• What is being asked: Once you have read the listing, retype all of it exactly.

• Recorded data:
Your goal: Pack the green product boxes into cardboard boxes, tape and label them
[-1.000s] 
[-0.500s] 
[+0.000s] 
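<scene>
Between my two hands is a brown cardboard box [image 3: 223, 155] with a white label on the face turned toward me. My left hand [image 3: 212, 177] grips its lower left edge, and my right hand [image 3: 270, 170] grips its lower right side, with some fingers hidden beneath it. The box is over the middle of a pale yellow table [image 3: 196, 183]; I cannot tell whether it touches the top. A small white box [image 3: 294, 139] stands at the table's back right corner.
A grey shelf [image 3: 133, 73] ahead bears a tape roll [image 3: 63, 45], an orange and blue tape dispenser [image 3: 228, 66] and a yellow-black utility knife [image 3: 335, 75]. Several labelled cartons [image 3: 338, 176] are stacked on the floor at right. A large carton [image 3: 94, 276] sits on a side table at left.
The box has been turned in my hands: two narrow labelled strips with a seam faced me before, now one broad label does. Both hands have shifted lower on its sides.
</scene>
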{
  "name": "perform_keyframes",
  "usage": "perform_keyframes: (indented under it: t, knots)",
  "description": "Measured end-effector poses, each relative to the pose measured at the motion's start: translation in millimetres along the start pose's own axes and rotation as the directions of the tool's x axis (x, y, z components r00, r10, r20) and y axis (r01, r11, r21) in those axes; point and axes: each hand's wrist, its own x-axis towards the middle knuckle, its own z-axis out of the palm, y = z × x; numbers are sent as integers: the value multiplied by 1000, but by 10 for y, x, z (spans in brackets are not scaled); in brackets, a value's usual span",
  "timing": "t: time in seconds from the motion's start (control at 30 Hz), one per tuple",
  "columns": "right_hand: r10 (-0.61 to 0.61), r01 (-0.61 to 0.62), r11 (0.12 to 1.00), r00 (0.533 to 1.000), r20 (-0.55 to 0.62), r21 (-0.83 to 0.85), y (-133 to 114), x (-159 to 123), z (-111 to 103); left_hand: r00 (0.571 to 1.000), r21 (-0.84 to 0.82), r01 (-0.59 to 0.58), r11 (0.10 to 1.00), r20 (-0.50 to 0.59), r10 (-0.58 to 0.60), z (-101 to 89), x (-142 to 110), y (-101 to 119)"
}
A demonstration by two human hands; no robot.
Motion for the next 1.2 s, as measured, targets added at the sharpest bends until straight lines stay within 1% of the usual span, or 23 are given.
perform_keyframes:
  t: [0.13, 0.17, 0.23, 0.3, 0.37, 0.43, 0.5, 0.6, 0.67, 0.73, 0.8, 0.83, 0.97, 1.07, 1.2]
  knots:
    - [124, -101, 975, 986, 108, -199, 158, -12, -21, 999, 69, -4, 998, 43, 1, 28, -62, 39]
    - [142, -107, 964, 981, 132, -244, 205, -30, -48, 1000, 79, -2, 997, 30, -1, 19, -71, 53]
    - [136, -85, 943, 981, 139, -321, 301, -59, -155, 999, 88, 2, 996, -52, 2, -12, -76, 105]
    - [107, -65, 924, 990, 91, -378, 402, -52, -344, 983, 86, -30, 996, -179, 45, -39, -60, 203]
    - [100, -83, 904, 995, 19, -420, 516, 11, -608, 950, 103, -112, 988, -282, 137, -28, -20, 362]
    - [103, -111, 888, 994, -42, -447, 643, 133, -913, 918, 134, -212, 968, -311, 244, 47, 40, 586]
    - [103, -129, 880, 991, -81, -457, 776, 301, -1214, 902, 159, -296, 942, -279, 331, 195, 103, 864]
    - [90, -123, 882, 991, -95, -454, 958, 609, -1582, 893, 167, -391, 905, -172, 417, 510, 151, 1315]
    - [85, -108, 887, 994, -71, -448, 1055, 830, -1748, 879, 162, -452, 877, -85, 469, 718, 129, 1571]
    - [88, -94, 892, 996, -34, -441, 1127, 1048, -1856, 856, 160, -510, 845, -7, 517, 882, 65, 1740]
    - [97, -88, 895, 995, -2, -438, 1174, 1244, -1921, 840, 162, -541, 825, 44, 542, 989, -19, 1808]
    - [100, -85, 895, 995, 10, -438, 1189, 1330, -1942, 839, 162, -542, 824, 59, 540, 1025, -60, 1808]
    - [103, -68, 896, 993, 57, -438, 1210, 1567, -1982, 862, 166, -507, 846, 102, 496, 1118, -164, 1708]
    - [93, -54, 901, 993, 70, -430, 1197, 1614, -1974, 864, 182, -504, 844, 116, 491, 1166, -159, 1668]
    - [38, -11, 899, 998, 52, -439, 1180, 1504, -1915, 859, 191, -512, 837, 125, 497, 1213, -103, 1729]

• Result of this exercise:
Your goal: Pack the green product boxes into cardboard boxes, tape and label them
[-1.000s] 
[-0.500s] 
[+0.000s] 
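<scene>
Between my two hands is a brown cardboard box [image 3: 223, 155] with a white label on the face turned toward me. My left hand [image 3: 212, 177] grips its lower left edge, and my right hand [image 3: 270, 170] grips its lower right side, with some fingers hidden beneath it. The box is over the middle of a pale yellow table [image 3: 196, 183]; I cannot tell whether it touches the top. A small white box [image 3: 294, 139] stands at the table's back right corner.
A grey shelf [image 3: 133, 73] ahead bears a tape roll [image 3: 63, 45], an orange and blue tape dispenser [image 3: 228, 66] and a yellow-black utility knife [image 3: 335, 75]. Several labelled cartons [image 3: 338, 176] are stacked on the floor at right. A large carton [image 3: 94, 276] sits on a side table at left.
The box has been turned in my hands: two narrow labelled strips with a seam faced me before, now one broad label does. Both hands have shifted lower on its sides.
</scene>
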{
  "name": "perform_keyframes",
  "usage": "perform_keyframes: (indented under it: t, knots)",
  "description": "Measured end-effector poses, each relative to the pose measured at the motion's start: translation in millimetres along the start pose's own axes and rotation as the directions of the tool's x axis (x, y, z components r00, r10, r20) and y axis (r01, r11, r21) in those axes; point and axes: each hand's wrist, its own x-axis towards the middle knuckle, its own z-axis out of the palm, y = z × x; numbers are sent as integers: the value multiplied by 1000, but by 10 for y, x, z (spans in brackets are not scaled); in brackets, a value's usual span",
  "timing": "t: time in seconds from the motion's start (control at 30 Hz), one per tuple",
  "columns": "right_hand: r10 (-0.61 to 0.61), r01 (-0.61 to 0.62), r11 (0.12 to 1.00), r00 (0.533 to 1.000), r20 (-0.55 to 0.62), r21 (-0.83 to 0.85), y (-133 to 114), x (-159 to 123), z (-111 to 103); left_hand: r00 (0.571 to 1.000), r21 (-0.84 to 0.82), r01 (-0.59 to 0.58), r11 (0.10 to 1.00), r20 (-0.50 to 0.59), r10 (-0.58 to 0.60), z (-101 to 89), x (-142 to 110), y (-101 to 119)"
}
A demonstration by two human hands; no robot.
Motion for the next 1.2 s, as measured, targets added at the sharpest bends until straight lines stay within 1% of the usual span, or 23 are given.
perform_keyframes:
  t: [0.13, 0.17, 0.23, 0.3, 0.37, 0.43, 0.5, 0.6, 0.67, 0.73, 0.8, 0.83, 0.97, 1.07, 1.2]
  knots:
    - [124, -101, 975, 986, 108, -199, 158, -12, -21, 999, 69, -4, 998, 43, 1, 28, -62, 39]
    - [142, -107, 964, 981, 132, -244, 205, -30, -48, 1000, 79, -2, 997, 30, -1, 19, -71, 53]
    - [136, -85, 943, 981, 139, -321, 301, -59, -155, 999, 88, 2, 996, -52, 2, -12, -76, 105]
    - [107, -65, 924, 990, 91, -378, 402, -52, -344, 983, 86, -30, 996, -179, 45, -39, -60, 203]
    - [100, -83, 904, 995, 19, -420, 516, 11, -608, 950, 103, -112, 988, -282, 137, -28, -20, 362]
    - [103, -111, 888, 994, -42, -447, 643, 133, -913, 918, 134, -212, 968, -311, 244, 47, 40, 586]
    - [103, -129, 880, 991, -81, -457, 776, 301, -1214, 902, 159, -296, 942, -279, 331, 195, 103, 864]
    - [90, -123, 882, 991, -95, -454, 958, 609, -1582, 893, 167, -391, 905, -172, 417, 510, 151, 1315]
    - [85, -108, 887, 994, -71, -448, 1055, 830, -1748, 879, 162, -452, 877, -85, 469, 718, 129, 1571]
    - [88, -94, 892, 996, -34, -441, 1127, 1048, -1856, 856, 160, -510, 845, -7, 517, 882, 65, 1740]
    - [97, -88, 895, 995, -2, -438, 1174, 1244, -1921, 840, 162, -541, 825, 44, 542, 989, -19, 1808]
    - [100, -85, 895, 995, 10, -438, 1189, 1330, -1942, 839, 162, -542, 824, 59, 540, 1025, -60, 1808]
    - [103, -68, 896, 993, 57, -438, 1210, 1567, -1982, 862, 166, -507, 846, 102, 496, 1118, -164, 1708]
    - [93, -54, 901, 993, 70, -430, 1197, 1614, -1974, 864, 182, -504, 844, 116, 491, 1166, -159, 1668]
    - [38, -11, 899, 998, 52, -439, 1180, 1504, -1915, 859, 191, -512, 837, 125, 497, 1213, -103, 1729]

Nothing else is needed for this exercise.